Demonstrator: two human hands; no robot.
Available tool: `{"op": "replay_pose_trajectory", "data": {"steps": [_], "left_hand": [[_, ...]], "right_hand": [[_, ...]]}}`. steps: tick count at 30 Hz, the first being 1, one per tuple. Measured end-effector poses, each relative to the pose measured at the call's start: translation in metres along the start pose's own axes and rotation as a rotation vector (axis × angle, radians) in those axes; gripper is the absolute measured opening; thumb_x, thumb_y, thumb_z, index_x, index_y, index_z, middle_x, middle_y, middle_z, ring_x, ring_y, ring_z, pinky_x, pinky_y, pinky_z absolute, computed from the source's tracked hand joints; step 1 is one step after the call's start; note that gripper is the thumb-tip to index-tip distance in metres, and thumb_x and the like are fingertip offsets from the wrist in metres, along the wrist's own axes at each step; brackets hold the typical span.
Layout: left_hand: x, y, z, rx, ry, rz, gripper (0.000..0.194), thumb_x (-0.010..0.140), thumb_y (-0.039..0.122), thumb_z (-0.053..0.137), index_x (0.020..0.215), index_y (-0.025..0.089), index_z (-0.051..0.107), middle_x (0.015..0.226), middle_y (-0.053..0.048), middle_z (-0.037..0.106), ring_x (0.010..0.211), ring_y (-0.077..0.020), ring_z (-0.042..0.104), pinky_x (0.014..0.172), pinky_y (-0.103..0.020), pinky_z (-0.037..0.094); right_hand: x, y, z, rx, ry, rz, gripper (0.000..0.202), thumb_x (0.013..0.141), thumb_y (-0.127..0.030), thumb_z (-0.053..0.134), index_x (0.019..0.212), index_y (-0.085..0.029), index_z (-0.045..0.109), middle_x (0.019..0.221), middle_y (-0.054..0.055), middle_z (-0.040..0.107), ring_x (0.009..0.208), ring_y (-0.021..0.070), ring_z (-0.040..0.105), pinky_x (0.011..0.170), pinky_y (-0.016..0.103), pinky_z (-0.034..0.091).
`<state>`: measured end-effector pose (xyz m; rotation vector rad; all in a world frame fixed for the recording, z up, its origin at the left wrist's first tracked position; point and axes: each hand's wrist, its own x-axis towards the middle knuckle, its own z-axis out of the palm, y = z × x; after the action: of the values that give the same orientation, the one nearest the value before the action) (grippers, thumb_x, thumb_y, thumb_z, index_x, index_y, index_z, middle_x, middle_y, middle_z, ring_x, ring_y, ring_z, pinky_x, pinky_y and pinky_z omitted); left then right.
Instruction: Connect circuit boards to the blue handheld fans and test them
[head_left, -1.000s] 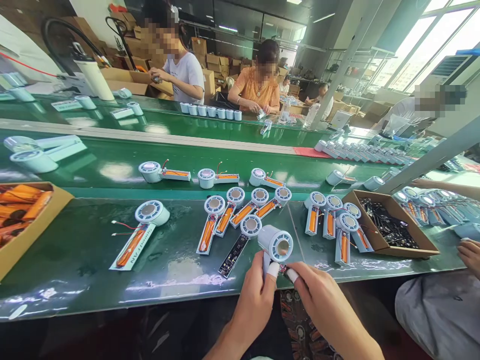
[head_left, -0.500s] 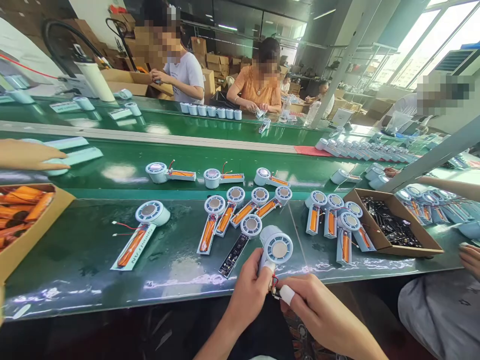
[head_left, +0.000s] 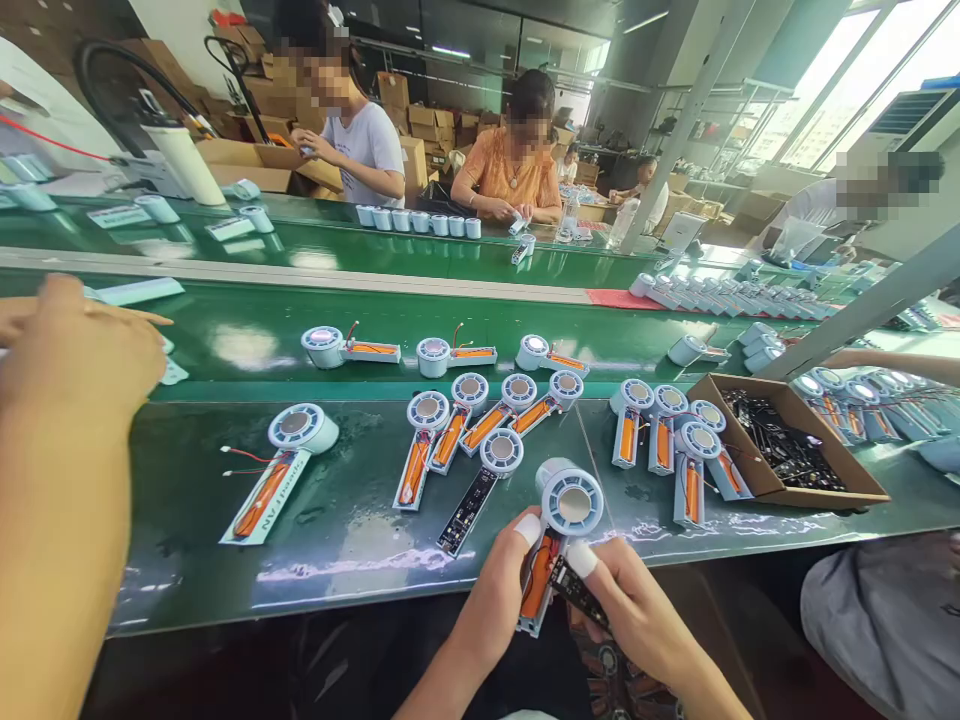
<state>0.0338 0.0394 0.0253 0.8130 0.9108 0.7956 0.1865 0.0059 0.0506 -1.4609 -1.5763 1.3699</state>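
Near the table's front edge, my left hand [head_left: 499, 585] grips a light-blue fan unit [head_left: 571, 502] by its handle, round head up. Its open handle shows an orange battery [head_left: 538, 580] and red wires. My right hand [head_left: 637, 605] pinches a black circuit board [head_left: 577, 592], tilted beside the handle. White coverings wrap both thumbs. Just left, a fan unit [head_left: 501, 452] lies with a black board in its handle. Behind it several fan units [head_left: 427, 410] show orange batteries. Another unit [head_left: 300, 427] lies farther left.
A cardboard box [head_left: 765, 490] of black boards stands at the right, beside more fan units. A green conveyor [head_left: 255, 345] carries fan units behind the table [head_left: 187, 560]. A co-worker's arm [head_left: 67, 480] reaches in at the left. People work across the line.
The held fan unit has moved slightly right and turned, exposing its battery. The black board now shows more fully in my right hand. A co-worker's arm has come in at the left.
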Motion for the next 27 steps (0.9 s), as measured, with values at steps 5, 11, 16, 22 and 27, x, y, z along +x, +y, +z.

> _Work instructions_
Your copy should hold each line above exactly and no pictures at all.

> _Answer for the task_
Demonstrator: two human hands; no robot.
Available tool: `{"op": "replay_pose_trajectory", "data": {"steps": [_], "left_hand": [[_, ...]], "right_hand": [[_, ...]]}}`. steps: tick count at 30 Hz, the first being 1, one per tuple. Measured end-effector poses, each relative to the pose measured at the call's start: translation in metres along the start pose's own axes and rotation as a rotation vector (axis × angle, radians) in those axes; gripper is the absolute measured opening; thumb_x, thumb_y, thumb_z, index_x, index_y, index_z, middle_x, middle_y, middle_z, ring_x, ring_y, ring_z, pinky_x, pinky_y, pinky_z absolute, computed from the source's tracked hand joints; step 1 is one step after the call's start; note that gripper is the thumb-tip to index-tip distance in metres, and thumb_x and the like are fingertip offsets from the wrist in metres, along the wrist's own axes at each step; brackets hold the typical span.
Layout: left_hand: x, y, z, rx, ry, rz, gripper (0.000..0.194), thumb_x (-0.010..0.140), thumb_y (-0.039..0.122), thumb_z (-0.053..0.137), index_x (0.020..0.215), index_y (-0.025..0.089), index_z (-0.051..0.107), middle_x (0.015..0.226), middle_y (-0.053..0.048), middle_z (-0.037..0.106), ring_x (0.010..0.211), ring_y (-0.077..0.020), ring_z (-0.042..0.104), pinky_x (0.014..0.172), pinky_y (-0.103..0.020), pinky_z (-0.037..0.094); right_hand: x, y, z, rx, ry, rz, gripper (0.000..0.202), thumb_x (0.013..0.141), thumb_y (-0.127..0.030), thumb_z (-0.053..0.134), index_x (0.019..0.212), index_y (-0.085..0.029), index_z (-0.045..0.109), middle_x (0.019..0.221), middle_y (-0.054..0.055), middle_z (-0.040..0.107), ring_x (0.009..0.208), ring_y (-0.021..0.070), ring_z (-0.040..0.105), pinky_x (0.011..0.170), pinky_y (-0.016..0.103), pinky_z (-0.034..0.091).
`<state>`: measured end-effector pose (xyz m; rotation vector rad; all in a world frame fixed for the recording, z up, its origin at the left wrist's first tracked position; point and axes: each hand's wrist, its own x-axis towards the middle knuckle, its own z-axis out of the palm, y = z × x; after the action: of the values that give the same orientation, the one nearest the value before the action) (grippers, thumb_x, thumb_y, thumb_z, index_x, index_y, index_z, middle_x, middle_y, middle_z, ring_x, ring_y, ring_z, pinky_x, pinky_y and pinky_z omitted); left then right.
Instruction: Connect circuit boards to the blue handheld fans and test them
[head_left, -1.000s] 
[head_left, -0.500s] 
[head_left, +0.000s] 
<state>0.0338 0.0394 0.0253 0.8130 0.9108 0.7956 0.1865 0.0059 0.0506 -1.4609 -1.5763 1.3699</state>
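Near the table's front edge, my left hand [head_left: 499, 585] grips a light-blue fan unit [head_left: 571, 502] by its handle, round head up. Its open handle shows an orange battery [head_left: 538, 580] and red wires. My right hand [head_left: 637, 605] pinches a black circuit board [head_left: 577, 592], tilted beside the handle. White coverings wrap both thumbs. Just left, a fan unit [head_left: 501, 452] lies with a black board in its handle. Behind it several fan units [head_left: 427, 410] show orange batteries. Another unit [head_left: 300, 427] lies farther left.
A cardboard box [head_left: 765, 490] of black boards stands at the right, beside more fan units. A green conveyor [head_left: 255, 345] carries fan units behind the table [head_left: 187, 560]. A co-worker's arm [head_left: 67, 480] reaches in at the left. People work across the line.
The held fan unit has moved slightly right and turned, exposing its battery. The black board now shows more fully in my right hand. A co-worker's arm has come in at the left.
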Motion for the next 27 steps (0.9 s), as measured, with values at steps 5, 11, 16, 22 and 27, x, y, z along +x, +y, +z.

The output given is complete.